■ Activity ■
Extract, unchanged, each line of the listing below from its first line through the line that contains "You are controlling", inclusive, and nothing else.

..............................

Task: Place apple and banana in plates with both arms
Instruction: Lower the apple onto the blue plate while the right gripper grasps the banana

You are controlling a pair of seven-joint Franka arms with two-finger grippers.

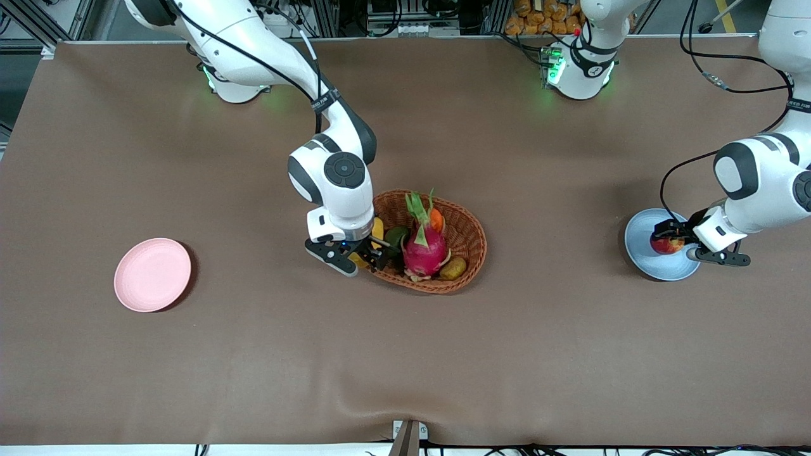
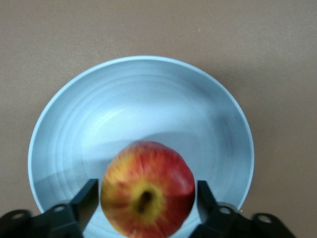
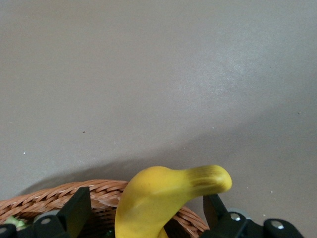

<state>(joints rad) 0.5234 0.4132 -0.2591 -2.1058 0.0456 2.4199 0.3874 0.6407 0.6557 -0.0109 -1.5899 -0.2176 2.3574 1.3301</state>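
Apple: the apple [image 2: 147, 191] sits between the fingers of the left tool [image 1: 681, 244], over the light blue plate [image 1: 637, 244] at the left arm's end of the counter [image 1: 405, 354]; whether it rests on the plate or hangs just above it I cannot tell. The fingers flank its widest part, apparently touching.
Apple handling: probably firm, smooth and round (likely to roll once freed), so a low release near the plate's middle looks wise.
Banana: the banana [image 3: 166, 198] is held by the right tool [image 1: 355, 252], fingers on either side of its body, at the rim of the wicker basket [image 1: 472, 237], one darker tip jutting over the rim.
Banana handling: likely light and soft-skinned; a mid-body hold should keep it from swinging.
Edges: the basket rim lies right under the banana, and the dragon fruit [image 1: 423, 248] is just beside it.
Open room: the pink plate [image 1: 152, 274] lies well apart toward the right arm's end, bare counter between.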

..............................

■ Solution below ■
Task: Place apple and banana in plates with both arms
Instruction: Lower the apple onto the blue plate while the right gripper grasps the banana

You are controlling a pair of seven-joint Franka arms with two-finger grippers.

What appears above is the full answer.